The headline finding is that death rates vary from 9.16 deaths per 100,000 in the semi-rural district of Rossendale (in Lancashire) to 31.09 deaths per 100,000 in the city of Glasgow.  I suppose that the calculation that over 5000 lives a year could be saved is based on reducing the death rate nationally from 17.68 to 9.16 - for a population of 61 million that would save 5,197 lives each year (17.68 is my calculation of the UK-wide death rate, using their data.  They give 17.27 for the death rate in England, and higher figures for Scotland, Wales and Northern Ireland).

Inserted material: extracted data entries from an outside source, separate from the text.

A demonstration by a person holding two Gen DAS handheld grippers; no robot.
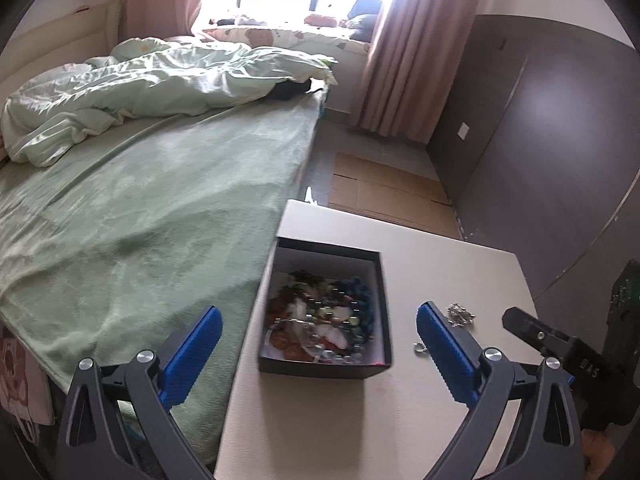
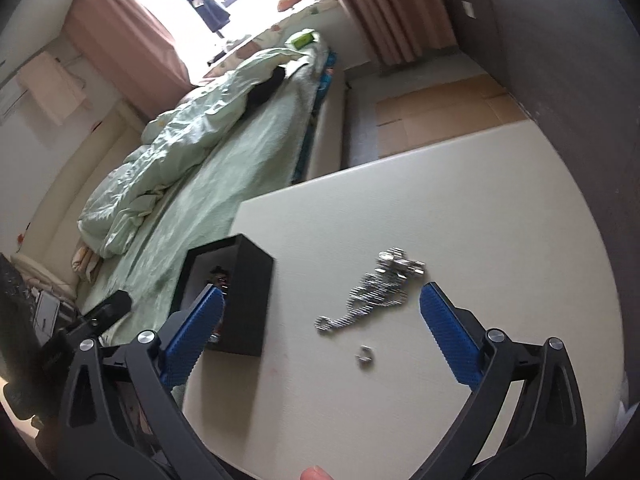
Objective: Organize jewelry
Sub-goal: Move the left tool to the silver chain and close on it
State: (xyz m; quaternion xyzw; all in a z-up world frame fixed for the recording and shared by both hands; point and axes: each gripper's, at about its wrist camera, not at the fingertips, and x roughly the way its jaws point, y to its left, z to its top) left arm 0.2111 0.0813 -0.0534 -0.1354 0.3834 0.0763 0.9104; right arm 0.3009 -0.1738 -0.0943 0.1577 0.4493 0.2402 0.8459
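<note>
Left gripper: jaws wide, nothing gripped. The black box sits between its blue pads, about 12 o'clock from the fingertips, on the white table near the table's bed-side edge.

Right gripper: jaws wide too, empty. The silver chain lies on the table between its fingers, about 12–1 o'clock, not touching either pad. A small silver loose piece lies just below the chain, nearer the camera, apart from it. Box is at 10 o'clock here, partly behind the left pad.

Box: open top, black outside, pale inside, heaped with mixed beaded jewelry, blue, brown, white, glassy. Pieces too tangled to count.

Count: one box, one chain outside it, one loose piece, two grippers.

Further back: green-covered bed at 10 o'clock, flat cardboard on the floor, pink curtains by the window.
</note>
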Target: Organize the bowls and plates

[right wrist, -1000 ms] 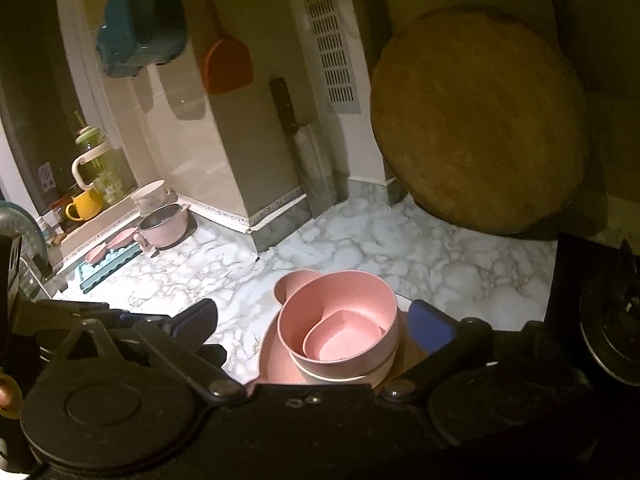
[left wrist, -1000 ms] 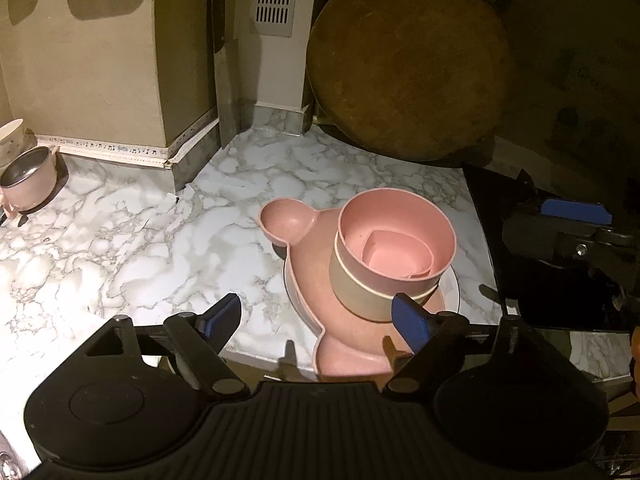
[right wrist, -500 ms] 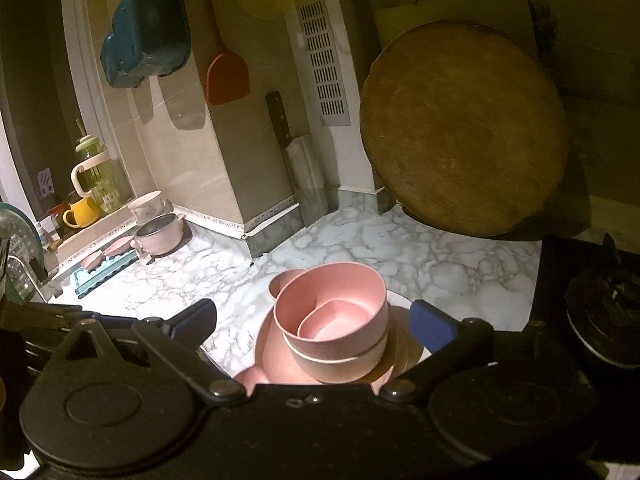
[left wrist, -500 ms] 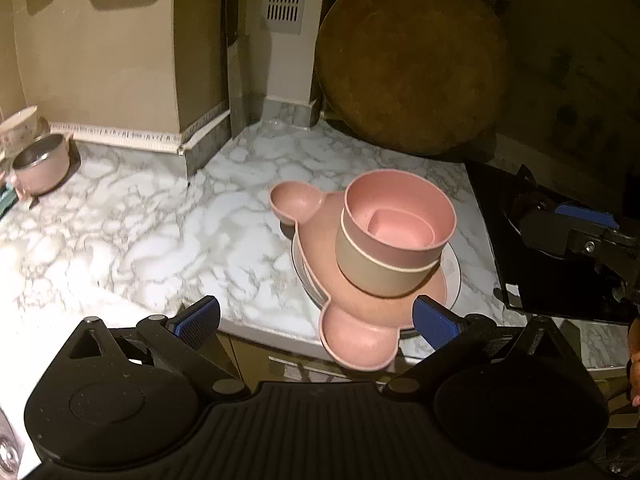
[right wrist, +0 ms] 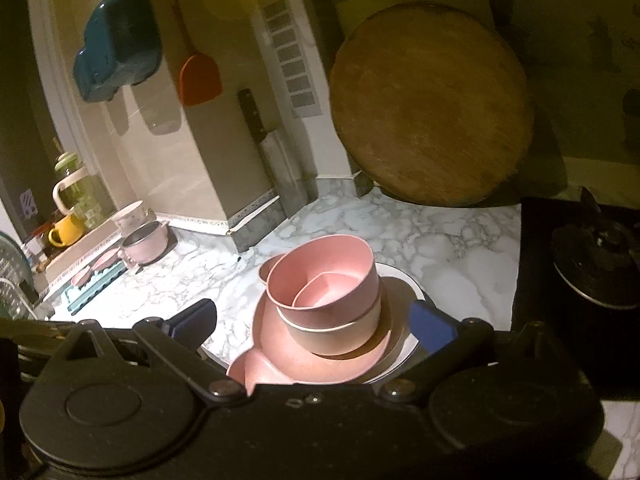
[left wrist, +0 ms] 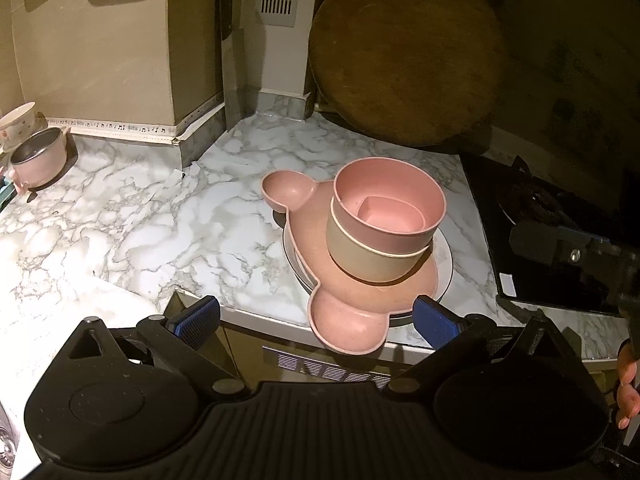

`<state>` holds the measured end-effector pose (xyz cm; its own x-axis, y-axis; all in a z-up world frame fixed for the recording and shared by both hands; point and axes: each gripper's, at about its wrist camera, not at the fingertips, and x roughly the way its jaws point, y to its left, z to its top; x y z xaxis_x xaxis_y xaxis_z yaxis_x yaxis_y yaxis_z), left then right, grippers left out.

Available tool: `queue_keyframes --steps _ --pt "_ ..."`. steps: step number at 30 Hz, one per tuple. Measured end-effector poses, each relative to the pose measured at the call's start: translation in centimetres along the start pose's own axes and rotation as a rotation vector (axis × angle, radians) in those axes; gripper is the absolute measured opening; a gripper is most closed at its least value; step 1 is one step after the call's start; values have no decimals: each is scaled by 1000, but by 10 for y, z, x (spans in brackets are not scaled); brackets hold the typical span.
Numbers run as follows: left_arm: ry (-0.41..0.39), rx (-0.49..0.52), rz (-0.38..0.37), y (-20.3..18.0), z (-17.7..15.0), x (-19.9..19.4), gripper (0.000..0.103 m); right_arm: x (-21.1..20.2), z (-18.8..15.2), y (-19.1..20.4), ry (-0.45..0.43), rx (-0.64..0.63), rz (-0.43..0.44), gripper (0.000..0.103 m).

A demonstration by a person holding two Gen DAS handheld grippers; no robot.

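A stack of dishes stands near the marble counter's (left wrist: 140,220) front edge. At the bottom is a white plate (left wrist: 445,258), then a pink bear-shaped plate (left wrist: 348,322), a beige bowl (left wrist: 360,254), a pink bowl (left wrist: 380,188) and a small pink dish (left wrist: 394,216) inside it. My left gripper (left wrist: 316,322) is open wide in front of the counter edge, touching nothing. In the right wrist view the pink bowl (right wrist: 324,280) sits just beyond my right gripper (right wrist: 314,322). That gripper is open too, its pads clear of the white plate (right wrist: 412,292).
A round wooden board (left wrist: 404,52) leans on the back wall, with a cleaver (left wrist: 230,60) standing in the corner. A black stove (left wrist: 540,208) borders the stack on the right. A pink pot (left wrist: 40,156) sits far left. A teal pan (right wrist: 116,44) and an orange spatula (right wrist: 200,76) hang above.
My left gripper's fingers spread wider and drew back from the pink plate's near ear to in front of the counter edge. The right gripper's view shifted and rolled slightly; the stack stayed put.
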<state>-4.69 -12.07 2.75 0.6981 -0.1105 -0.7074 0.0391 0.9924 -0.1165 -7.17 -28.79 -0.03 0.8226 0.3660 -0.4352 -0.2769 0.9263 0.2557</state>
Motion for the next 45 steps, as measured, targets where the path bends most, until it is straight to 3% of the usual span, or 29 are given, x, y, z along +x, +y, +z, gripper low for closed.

But this statistical analysis is completely wrong.  Beating Bowel Cancer didn't reply to a request I sent them for a spreadsheet containing the numbers numbers behind the map, so I've scraped them out by semi-automated postcode query.  The total annual deaths in the data I've got is 15,936 compared with 16,259 reported for 2008 by Cancer Research UK, so I think I've been successful enough in extracting the data.  For a given expected death rate, the actual number of deaths in each district will be a random number sampled from a Poisson Distribution with mean equal to the expected number of deaths in that district.  I assumed that the expected death rate is the same throughout the country, and simulated on a spreadsheet numbers of deaths for every district in the UK. After each simulation, I found the district with the lowest actual death rate in that simulation, and the one with the highest.  The result was that on average the district with the lowest death rate has about 7 deaths per 100,000.  The district with the highest death rate has about 32 deaths per 100,000.  So the observed range - 9 to 31 deaths per 100,000 - is in fact slightly (not significantly) smaller than one would expect if the variation were purely random.  There's nothing in that range to suggest that the expectation is any different from one district to another.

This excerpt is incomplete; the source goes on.